[Raw data Boundary: Start]

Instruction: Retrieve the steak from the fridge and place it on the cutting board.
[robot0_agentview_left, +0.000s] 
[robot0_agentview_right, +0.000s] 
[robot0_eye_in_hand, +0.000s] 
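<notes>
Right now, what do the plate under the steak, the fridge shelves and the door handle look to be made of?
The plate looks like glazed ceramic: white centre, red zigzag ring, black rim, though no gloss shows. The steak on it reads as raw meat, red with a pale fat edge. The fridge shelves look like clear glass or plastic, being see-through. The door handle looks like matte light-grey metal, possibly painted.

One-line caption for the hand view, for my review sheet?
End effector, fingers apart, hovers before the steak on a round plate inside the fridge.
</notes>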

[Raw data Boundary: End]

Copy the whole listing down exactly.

> _Answer space_
Instruction: Retrieve the steak from the fridge and place it on the cutting board.
[robot0_agentview_left, +0.000s] 
[robot0_agentview_right, +0.000s] 
[robot0_eye_in_hand, +0.000s] 
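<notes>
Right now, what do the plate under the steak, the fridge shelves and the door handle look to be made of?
The plate looks like glazed ceramic: white centre, red zigzag ring, black rim, though no gloss shows. The steak on it reads as raw meat, red with a pale fat edge. The fridge shelves look like clear glass or plastic, being see-through. The door handle looks like matte light-grey metal, possibly painted.

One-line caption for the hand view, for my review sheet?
End effector, fingers apart, hovers before the steak on a round plate inside the fridge.
</notes>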

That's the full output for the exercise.